Nantes : une ville historiquement indiscociable de son port.

A l’aube de l’histoire est citée la bourgade de Condivicnum, qui sera plus tard appelée Portus Namnetum puis Nantes. A l’origine le port de Nantes est situé au fond de l’estuaire de la Loire, à 56 kilomètres de l’océan, se fixant dans une succession d’îles enserrées par plusieurs bras de la Loire. 

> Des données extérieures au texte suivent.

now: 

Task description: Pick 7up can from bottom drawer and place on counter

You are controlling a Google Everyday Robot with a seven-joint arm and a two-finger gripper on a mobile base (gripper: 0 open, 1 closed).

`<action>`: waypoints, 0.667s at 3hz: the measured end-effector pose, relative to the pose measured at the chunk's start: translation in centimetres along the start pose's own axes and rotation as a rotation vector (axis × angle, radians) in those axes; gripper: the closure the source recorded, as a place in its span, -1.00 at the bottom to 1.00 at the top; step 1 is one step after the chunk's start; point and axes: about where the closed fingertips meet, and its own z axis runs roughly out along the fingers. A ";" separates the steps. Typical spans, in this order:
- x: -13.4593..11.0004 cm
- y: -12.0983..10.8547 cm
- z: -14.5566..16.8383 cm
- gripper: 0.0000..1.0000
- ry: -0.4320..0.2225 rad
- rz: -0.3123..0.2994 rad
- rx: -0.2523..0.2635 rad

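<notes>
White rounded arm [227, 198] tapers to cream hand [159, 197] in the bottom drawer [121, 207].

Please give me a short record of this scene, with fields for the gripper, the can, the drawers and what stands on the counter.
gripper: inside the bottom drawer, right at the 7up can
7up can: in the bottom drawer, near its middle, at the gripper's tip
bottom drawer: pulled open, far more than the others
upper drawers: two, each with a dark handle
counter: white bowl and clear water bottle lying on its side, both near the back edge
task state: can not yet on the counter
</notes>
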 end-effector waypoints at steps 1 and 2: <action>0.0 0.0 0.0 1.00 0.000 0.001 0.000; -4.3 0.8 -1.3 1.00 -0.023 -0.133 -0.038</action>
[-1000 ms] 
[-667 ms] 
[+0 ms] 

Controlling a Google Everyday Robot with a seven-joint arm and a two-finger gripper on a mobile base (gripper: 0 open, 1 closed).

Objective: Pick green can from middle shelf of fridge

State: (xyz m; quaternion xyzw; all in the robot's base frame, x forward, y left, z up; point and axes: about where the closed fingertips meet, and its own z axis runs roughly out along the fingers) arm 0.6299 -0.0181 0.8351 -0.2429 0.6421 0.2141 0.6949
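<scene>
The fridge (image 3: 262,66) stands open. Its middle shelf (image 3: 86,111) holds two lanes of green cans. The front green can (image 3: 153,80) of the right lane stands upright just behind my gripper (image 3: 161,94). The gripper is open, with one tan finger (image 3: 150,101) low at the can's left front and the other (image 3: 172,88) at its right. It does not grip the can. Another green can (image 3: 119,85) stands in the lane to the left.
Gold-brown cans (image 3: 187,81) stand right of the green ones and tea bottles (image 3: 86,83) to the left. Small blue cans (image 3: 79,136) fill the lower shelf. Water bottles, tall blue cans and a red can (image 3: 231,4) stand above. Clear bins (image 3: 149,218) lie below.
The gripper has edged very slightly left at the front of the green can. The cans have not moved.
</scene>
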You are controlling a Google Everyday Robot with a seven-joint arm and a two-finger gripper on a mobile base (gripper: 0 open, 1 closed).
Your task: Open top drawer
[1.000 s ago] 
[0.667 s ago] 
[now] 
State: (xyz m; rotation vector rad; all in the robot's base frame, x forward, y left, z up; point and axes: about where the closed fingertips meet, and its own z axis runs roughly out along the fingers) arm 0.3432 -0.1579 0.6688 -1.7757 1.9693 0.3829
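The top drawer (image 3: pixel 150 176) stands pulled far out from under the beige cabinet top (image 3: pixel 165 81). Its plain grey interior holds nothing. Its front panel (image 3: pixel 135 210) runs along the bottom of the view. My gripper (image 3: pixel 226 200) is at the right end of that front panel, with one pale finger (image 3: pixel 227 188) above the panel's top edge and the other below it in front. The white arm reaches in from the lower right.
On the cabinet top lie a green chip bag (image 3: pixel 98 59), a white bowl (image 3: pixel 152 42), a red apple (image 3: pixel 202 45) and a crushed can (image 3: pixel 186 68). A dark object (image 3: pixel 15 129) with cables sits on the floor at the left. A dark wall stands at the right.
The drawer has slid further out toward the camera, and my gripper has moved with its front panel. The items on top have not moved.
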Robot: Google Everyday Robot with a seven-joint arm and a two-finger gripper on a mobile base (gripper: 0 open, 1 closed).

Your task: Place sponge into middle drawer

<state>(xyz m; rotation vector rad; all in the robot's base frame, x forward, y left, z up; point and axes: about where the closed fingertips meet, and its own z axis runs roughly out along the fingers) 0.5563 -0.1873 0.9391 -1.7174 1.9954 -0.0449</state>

Au XIII° siècle, se développent les routes  transatlantiques. Un accord entre le Roi d’Angleterre et le Duc de Nantes permet aux négociants Nantais d’accéder aux ports d’Outre Manche. La devise de Nantes apparue au XIV° siècle est « Favet Neptunus eunti  », Neptune donne ses faveurs à celui qui va, qui entreprend de partir.

 

Au XVII° siècle, Nantes est l’un des tous premiers ports du royaume, dont l’économie repose sur la pratique d’un commerce traditionnel reposant sur des denrées de consommation universelle: les vins de Loire, le sel venu des marais de Guérande et de la baie de Bourgneuf, ou encore poisson et blé. Sa situation géographique fait de Nantes l’interface entre le monde maritime atlantique en aval et le monde fluvial de la Loire en amont.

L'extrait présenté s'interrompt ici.